Os seré sincero, yo también tuve una época de esas, en que todo lo ves gris, todo parece que lo hacen a posta, todo está guionizado para amargarte la existencia... hasta que algo te hace click en la cabeza, cambias el chip y empiezas a verlo todo de color rosa, que digo rosa, de color verde, como dice el amigo Manuel en su entrada de ayer.

Pero como todo en esta vida, con un poco de moderación, es bueno quejarse, y si estás listo, hasta lo puedes utilizar en beneficio propio.

La invasión quejicas:

La queja es un mecanismo de desahogo que, en su vertiente más positiva se puede convertir en un aviso para expresar un malestar. Pero, si no quiere convertirse en el típico quejica que lleva al traste el trabajo en equipo, recurra a la coherencia en sus planteamientos y ofrezca soluciones como la mejor herramienta para conseguir sus objetivos.
¿Cómo gestionar correctamente una queja? ¿Eres de los que no permites que nadie se queje porque es cómo si te estuvieran achacando un fracaso? ¿Eres cómo algun@s que yo me sé que dejan de hablarte durante semanas porque has osado a expresar tu opinión?

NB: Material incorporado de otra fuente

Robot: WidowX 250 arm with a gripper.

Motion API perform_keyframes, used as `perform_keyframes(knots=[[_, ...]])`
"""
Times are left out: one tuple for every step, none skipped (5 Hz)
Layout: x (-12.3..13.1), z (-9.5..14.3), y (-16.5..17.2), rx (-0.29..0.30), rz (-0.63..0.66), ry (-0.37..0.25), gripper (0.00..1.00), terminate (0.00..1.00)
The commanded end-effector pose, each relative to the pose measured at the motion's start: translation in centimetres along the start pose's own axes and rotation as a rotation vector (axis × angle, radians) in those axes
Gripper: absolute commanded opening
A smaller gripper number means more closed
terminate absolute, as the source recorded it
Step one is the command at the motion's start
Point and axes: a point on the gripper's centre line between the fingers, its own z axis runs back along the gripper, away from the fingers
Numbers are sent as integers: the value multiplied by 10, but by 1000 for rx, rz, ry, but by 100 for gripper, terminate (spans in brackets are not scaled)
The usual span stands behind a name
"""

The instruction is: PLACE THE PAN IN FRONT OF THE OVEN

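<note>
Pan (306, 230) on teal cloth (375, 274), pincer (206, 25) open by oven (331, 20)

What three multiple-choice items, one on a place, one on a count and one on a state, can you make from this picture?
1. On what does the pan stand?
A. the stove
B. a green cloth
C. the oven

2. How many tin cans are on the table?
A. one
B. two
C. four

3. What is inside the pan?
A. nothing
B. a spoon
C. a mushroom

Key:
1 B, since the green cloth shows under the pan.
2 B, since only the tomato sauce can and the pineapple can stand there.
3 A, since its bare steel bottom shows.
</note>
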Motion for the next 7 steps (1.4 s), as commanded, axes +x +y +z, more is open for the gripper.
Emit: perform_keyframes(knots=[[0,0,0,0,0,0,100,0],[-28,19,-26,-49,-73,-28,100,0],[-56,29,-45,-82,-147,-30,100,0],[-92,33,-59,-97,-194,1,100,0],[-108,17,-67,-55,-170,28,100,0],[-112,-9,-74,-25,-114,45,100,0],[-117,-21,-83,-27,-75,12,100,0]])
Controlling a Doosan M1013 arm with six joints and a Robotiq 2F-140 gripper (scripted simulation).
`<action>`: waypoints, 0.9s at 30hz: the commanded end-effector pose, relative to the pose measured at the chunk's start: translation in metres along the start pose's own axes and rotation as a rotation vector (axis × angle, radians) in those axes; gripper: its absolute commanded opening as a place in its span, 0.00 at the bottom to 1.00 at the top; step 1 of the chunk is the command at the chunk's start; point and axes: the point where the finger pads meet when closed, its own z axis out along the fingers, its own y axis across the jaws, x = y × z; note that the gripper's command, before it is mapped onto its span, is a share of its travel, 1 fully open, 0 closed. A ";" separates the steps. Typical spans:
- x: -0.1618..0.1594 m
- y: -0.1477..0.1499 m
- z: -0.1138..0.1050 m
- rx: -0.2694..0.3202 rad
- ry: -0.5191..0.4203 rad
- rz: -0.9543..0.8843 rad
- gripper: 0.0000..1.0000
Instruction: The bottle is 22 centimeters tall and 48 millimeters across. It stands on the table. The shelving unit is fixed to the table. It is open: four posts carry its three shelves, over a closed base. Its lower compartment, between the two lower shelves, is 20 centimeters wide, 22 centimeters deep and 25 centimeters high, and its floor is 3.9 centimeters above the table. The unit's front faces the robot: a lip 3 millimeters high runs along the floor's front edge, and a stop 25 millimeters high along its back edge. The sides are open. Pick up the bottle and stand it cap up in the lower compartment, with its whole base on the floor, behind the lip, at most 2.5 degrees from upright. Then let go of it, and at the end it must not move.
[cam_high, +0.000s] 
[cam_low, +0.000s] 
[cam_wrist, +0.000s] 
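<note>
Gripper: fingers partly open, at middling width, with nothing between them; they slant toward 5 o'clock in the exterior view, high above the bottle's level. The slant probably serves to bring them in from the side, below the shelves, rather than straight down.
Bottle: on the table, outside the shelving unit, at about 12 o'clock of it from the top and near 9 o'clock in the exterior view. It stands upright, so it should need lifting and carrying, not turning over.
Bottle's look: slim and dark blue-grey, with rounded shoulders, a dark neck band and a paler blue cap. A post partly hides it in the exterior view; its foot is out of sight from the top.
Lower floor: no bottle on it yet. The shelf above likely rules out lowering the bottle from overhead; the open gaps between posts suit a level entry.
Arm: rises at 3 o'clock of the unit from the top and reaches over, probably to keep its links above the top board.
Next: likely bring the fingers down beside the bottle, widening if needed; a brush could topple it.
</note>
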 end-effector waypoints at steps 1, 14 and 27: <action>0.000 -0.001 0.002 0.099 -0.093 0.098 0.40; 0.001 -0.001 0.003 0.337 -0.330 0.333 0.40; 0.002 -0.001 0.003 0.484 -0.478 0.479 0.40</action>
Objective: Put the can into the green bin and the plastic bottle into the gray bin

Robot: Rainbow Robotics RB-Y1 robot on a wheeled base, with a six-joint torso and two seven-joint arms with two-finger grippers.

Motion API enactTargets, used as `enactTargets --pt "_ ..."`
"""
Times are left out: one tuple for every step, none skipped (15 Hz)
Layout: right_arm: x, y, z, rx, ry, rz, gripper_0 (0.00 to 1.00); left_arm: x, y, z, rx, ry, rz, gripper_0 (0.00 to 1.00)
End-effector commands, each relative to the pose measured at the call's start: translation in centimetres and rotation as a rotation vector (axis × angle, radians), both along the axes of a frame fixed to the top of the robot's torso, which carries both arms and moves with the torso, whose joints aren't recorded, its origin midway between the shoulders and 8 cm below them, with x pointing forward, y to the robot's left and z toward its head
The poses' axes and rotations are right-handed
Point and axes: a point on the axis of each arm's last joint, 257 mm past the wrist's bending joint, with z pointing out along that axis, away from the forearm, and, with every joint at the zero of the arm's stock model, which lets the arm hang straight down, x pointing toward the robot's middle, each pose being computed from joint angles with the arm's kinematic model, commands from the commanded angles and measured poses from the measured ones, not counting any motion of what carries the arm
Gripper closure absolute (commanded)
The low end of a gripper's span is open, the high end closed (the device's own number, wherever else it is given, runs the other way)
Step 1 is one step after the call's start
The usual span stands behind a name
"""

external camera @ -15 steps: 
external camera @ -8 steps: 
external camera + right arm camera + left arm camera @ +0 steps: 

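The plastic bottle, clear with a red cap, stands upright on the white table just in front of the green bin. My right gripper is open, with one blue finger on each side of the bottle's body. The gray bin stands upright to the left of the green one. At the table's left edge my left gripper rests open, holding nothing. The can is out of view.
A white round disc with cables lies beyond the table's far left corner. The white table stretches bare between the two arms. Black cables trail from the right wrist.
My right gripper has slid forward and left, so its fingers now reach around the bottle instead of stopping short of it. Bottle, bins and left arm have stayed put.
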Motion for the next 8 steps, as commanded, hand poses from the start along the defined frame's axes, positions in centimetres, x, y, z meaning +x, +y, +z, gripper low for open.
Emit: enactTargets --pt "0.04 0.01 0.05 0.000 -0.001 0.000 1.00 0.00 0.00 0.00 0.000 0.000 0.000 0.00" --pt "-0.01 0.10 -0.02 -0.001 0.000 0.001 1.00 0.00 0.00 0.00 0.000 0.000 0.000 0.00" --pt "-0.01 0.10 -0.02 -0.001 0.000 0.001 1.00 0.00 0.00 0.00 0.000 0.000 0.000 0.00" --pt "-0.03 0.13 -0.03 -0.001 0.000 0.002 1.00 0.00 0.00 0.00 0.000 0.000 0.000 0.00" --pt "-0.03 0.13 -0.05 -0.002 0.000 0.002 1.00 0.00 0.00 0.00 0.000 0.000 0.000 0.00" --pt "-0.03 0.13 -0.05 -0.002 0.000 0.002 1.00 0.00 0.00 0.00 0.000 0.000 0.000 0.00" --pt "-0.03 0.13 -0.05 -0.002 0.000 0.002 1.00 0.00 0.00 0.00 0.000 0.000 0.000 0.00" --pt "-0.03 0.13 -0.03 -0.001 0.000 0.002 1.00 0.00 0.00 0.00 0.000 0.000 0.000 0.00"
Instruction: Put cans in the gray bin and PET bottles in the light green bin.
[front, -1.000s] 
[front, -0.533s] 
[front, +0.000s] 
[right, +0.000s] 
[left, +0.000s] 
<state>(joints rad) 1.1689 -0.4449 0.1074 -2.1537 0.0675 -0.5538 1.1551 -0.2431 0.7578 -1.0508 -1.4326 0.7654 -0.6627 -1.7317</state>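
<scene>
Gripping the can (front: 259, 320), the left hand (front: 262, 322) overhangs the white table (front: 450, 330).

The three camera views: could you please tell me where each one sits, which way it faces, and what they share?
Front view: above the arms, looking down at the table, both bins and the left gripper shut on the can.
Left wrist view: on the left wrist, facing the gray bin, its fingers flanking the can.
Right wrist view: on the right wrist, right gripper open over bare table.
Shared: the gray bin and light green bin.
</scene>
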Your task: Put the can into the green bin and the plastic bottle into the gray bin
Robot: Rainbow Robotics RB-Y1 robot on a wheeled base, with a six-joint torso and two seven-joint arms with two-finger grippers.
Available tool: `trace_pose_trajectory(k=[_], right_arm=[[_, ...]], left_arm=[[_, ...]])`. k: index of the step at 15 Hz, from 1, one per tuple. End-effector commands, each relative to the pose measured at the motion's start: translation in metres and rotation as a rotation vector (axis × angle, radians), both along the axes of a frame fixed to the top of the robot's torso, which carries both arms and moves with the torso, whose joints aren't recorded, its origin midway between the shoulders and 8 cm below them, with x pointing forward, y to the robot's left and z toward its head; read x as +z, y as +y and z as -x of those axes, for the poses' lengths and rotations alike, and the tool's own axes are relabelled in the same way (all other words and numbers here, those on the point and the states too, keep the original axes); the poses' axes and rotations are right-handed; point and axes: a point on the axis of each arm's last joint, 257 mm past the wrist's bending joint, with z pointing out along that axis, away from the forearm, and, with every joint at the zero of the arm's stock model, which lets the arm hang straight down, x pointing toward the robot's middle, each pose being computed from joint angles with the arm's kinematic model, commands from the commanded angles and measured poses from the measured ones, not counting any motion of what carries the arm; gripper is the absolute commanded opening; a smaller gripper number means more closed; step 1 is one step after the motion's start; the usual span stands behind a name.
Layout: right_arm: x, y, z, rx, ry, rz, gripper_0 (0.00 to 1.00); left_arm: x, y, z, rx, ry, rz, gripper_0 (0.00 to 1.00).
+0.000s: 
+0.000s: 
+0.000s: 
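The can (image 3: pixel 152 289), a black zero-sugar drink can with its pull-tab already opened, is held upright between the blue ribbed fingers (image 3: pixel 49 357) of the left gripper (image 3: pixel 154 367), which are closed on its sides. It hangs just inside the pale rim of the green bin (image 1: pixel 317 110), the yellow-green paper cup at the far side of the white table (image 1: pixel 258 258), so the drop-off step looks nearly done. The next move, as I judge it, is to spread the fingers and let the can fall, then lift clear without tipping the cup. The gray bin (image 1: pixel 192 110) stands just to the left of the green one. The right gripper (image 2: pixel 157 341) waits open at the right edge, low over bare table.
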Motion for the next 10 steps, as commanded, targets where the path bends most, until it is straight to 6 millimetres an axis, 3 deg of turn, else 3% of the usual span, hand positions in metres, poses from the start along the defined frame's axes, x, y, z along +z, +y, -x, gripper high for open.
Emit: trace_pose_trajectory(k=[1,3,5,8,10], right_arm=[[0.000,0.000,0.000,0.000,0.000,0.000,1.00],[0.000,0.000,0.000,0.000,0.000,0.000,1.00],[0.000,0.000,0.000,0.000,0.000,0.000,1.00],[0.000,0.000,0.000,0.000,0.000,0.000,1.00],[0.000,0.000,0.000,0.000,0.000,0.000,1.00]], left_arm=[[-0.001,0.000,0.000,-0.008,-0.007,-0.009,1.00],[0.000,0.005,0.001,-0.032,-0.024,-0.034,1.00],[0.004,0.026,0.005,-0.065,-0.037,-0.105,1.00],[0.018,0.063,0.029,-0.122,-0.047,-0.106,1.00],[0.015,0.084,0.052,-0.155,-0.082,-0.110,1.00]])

Pues no hay nada mejor cómo una queja bien entendida, bien asimilada, y bien gestionada. Y termino el post de la misma manera que ellos terminan el artículo:

Por lo tanto, no desprecie una queja y, sobre todo, no infravalore el papel de un quejica: puede ser un portavoz del estado de ánimo de la plantilla. Aproveche ese potencial y gestiónelo a su favor.